For every line in the material, set down an identical one.

── INFORMATION SHOWN

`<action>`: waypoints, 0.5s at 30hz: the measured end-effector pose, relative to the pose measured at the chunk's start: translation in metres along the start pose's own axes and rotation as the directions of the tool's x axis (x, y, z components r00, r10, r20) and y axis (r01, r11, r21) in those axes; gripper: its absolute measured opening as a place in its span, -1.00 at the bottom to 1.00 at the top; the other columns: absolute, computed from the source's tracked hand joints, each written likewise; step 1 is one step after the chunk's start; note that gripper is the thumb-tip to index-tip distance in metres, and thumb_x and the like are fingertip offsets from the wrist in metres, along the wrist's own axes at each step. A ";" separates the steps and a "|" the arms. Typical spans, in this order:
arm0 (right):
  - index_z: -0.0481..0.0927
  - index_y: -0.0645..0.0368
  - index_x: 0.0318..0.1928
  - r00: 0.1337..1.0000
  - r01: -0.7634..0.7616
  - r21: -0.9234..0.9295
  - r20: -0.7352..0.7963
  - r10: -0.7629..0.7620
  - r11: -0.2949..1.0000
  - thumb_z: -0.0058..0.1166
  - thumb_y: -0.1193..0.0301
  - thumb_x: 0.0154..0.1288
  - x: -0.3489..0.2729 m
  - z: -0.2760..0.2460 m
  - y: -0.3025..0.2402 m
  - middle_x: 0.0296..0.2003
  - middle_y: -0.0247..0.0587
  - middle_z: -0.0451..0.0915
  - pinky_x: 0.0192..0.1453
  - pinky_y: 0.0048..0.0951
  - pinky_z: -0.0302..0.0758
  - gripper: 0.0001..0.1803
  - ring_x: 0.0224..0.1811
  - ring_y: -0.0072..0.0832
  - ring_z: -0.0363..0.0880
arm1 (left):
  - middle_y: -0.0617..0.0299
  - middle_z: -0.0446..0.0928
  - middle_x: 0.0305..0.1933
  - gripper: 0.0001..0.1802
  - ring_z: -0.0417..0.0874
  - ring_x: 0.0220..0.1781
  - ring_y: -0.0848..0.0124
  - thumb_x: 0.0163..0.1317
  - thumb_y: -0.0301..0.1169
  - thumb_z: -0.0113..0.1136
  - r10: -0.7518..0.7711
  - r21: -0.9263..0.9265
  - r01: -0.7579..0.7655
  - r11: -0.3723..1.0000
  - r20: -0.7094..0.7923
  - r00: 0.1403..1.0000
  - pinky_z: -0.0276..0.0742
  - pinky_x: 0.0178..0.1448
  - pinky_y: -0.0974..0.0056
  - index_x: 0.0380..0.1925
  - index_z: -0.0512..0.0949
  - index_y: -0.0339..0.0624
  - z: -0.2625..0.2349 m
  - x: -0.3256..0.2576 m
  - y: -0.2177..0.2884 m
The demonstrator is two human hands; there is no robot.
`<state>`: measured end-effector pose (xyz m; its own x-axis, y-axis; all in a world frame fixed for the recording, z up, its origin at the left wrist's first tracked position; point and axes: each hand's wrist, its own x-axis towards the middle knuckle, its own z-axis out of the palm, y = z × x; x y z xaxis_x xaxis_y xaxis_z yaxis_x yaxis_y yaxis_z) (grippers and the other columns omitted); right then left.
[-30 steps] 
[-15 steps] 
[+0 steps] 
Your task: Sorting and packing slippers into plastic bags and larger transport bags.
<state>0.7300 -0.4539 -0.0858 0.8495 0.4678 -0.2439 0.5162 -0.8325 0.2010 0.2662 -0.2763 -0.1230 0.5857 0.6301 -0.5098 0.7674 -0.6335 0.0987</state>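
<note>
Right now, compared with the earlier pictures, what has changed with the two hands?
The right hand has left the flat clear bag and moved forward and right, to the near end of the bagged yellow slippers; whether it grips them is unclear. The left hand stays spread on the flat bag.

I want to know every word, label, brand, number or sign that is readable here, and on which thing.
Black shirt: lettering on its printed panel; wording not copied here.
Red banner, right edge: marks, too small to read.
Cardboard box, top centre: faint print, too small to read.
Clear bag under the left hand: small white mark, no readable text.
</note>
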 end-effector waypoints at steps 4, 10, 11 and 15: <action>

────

• YOUR SOLUTION:
`<action>`: waypoints, 0.5s at 30hz: the measured end-effector pose, relative to the pose measured at the chunk's start: translation in metres along the start pose's own axes and rotation as the directions of the tool's x axis (x, y, z components r00, r10, r20) and y axis (r01, r11, r21) in those axes; gripper: its absolute measured opening as a place in its span, -1.00 at the bottom to 1.00 at the top; the other columns: absolute, computed from the source's tracked hand joints, each written likewise; step 1 is one step after the chunk's start; note that gripper is the thumb-tip to index-tip distance in metres, and thumb_x and the like are fingertip offsets from the wrist in metres, along the wrist's own axes at each step. A ";" separates the steps and a "|" the arms. Typical spans, in this order:
arm0 (right):
  - index_z: -0.0481..0.0927
  - index_y: -0.0645..0.0368
  - index_x: 0.0318..0.1928
  - r00: 0.1337..1.0000
  - r01: -0.7634..0.7616
  - r21: -0.9234..0.9295
  - r20: -0.7352..0.7963
  - r10: -0.7629..0.7620
  - r11: -0.2949..1.0000
  - thumb_z: -0.0058..0.1166
  - thumb_y: -0.1193..0.0301
  - thumb_x: 0.0154..0.1288
  - x: -0.3489..0.2729 m
  - z: -0.2760..0.2460 m
  - y: -0.3025..0.2402 m
  - middle_x: 0.0296..0.2003
  - middle_y: -0.0247..0.0587
  - middle_z: -0.0451..0.0915
  - pinky_x: 0.0192..0.1453
  - pinky_y: 0.0048..0.0951
  - pinky_z: -0.0302..0.0758
  - gripper: 0.0001..0.1803
  - ring_x: 0.0224..0.1811
  - ring_y: -0.0072..0.0832
  - ring_z: -0.0363..0.0880
arm1 (left):
  - middle_y: -0.0617..0.0299
  - middle_z: -0.0446..0.0928
  - middle_x: 0.0305..0.1933
  - gripper: 0.0001..0.1802
  - ring_z: -0.0417..0.0874
  - ring_x: 0.0220..0.1781
  - ring_y: -0.0848..0.0124
  - thumb_x: 0.0163..0.1317
  - thumb_y: -0.0301..0.1169
  - thumb_z: -0.0113..0.1136
  - r10: -0.7518..0.7711
  - r21: -0.9263..0.9265
  - r01: -0.7579..0.7655
  - r11: -0.3723..1.0000
  - r20: -0.7094..0.7923
  - r00: 0.1403..1.0000
  - pinky_z: -0.0276..0.0742
  - pinky_x: 0.0178..0.1448
  - pinky_y: -0.0974..0.0056
  - index_x: 0.0380..0.1925
  - index_z: -0.0512..0.0949
  - index_y: -0.0339..0.0624
  - z: -0.2625..0.2349 m
  - x: -0.3256..0.2576 m
  - y: -0.2177..0.2884 m
The demonstrator is two human hands; there is no robot.
`<state>`: measured end-effector pose (xyz m; its own x-axis, y-axis; all in a world frame fixed for the recording, z up, its origin at the left wrist's first tracked position; point and axes: each hand's wrist, its own x-axis towards the middle knuckle, its own z-axis out of the palm, y = z × x; x y z xaxis_x xaxis_y xaxis_z yaxis_x yaxis_y yaxis_z) (grippers and the other columns omitted); right then left.
[-30 steps] 
[-15 steps] 
[+0 steps] 
Your task: Sorting and packing slippers into plastic bags and larger transport bags.
<state>0.7300 -0.4539 -0.0858 0.8495 0.4678 -0.2439 0.5162 -0.8325 0.2010 0.2662 -0.2763 -0.1230 0.5857 0.6301 -0.5098 0.7674 -0.6335 0.0987</state>
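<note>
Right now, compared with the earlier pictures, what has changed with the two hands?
The right hand has left the flat clear bag and moved forward and right, to the near end of the bagged yellow slippers; whether it grips them is unclear. The left hand stays spread on the flat bag.

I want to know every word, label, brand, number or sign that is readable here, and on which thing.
Black shirt: lettering on its printed panel; wording not copied here.
Red banner, right edge: marks, too small to read.
Cardboard box, top centre: faint print, too small to read.
Clear bag under the left hand: small white mark, no readable text.
</note>
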 end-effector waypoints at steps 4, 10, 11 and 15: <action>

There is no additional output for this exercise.